## Exercise brief
What is needed here is an exact printout of the data, with no pictures included.
##########
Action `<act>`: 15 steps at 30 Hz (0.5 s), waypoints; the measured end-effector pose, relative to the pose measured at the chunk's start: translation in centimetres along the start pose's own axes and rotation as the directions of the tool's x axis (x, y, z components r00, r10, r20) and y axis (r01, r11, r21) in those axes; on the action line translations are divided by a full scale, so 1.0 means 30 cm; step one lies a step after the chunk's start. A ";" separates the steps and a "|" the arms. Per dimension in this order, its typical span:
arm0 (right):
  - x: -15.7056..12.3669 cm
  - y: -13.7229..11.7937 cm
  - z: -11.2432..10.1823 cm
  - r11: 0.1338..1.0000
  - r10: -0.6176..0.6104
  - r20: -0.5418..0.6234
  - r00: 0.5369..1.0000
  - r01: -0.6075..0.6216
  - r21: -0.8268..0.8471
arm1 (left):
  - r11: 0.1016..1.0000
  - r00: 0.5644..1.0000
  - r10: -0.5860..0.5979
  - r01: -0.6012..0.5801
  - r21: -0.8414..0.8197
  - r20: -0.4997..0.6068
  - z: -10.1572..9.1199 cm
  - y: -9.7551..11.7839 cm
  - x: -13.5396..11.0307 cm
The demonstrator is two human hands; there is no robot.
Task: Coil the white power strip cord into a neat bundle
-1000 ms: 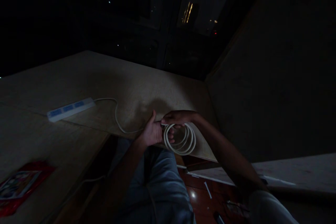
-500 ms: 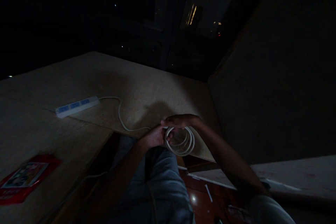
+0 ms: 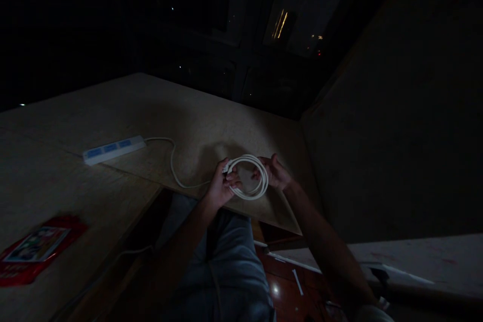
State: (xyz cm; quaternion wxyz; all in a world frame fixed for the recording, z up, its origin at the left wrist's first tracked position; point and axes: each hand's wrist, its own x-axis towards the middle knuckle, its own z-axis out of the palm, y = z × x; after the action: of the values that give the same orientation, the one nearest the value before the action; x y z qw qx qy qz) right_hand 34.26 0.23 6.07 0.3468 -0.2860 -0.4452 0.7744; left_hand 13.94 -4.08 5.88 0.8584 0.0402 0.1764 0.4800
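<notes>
The person's jeans (image 3: 226, 261) show nearest, below the tabletop (image 3: 188, 110) edge, and a flat red packet (image 3: 33, 249) lies on the tabletop at near left. Just beyond the lap, both hands hold a coil of white cable (image 3: 247, 158) above the near edge. The left hand (image 3: 221, 188) is closed on the coil's left side where the loops bunch, and the right hand (image 3: 277, 173) pinches its right side. The cable looks light, smooth-sheathed and springy. Its loops would likely splay unless gripped together at that bunch. A loose run (image 3: 173, 166) trails left to a rigid white power strip (image 3: 113, 149) lying flat farther back. A dark window (image 3: 279, 25) lies beyond.
</notes>
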 end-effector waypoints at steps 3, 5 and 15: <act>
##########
## Written answer
Action `<act>`: 15 steps at 30 Hz (0.5 s), waypoints; the measured end-effector pose, relative to the pose measured at the chunk's start: translation in centimetres along the start pose's own axes and rotation as the directions of the tool's x axis (x, y, z components r00, r10, r20) and y axis (r01, r11, r21) in those axes; on the action line translations are divided by a full scale, so 1.0 means 30 cm; step one lies a step after the chunk's start. A ";" separates the steps and a "|" the arms. Per dimension in this order, its typical span:
arm0 (right):
  - x: -15.7056..12.3669 cm
  - y: -13.7229..11.7937 cm
  - z: -11.2432..10.1823 cm
  - r11: 0.1338..1.0000
  - r10: -0.6176..0.6104
  - r20: -0.5418..0.6234
  - r00: 0.5369..1.0000
  - r01: -0.6075..0.6216
  - r21: -0.8268..0.8471
arm1 (left):
  - r11: 0.1016..1.0000
  - r00: 0.5644..1.0000
  - r10: -0.5860..0.5979
  - r01: -0.6012..0.5801
  - r21: -0.8414..0.8197
  - r20: -0.4997..0.6068
  - z: -10.1572..9.1199 cm
  - y: -9.7551..11.7839 cm
  - x: -13.5396..11.0307 cm
The demonstrator is two human hands; there is no robot.
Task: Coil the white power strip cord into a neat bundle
-1000 ms: 
-500 ms: 
+0 ms: 
State: (xyz cm; quaternion wxyz; all in a world frame fixed for the recording, z up, its origin at the left wrist's first tracked position; point and axes: each hand's wrist, its own x-axis towards the middle knuckle, its own z-axis out of the palm, y = z × x; after the action: of the values that give the same orientation, the one nearest the value before the action; x y z qw qx qy qz) right_hand 34.26 0.23 6.07 0.3468 -0.2860 -0.4452 0.7744; left_hand 13.94 -4.08 5.88 0.8584 0.0402 0.1764 0.4800
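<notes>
The person's jeans (image 3: 226, 261) show nearest, below the tabletop (image 3: 188, 110) edge, and a flat red packet (image 3: 33, 249) lies on the tabletop at near left. Just beyond the lap, both hands hold a coil of white cable (image 3: 247, 158) above the near edge. The left hand (image 3: 221, 188) is closed on the coil's left side where the loops bunch, and the right hand (image 3: 277, 173) pinches its right side. The cable looks light, smooth-sheathed and springy. Its loops would likely splay unless gripped together at that bunch. A loose run (image 3: 173, 166) trails left to a rigid white power strip (image 3: 113, 149) lying flat farther back. A dark window (image 3: 279, 25) lies beyond.
</notes>
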 end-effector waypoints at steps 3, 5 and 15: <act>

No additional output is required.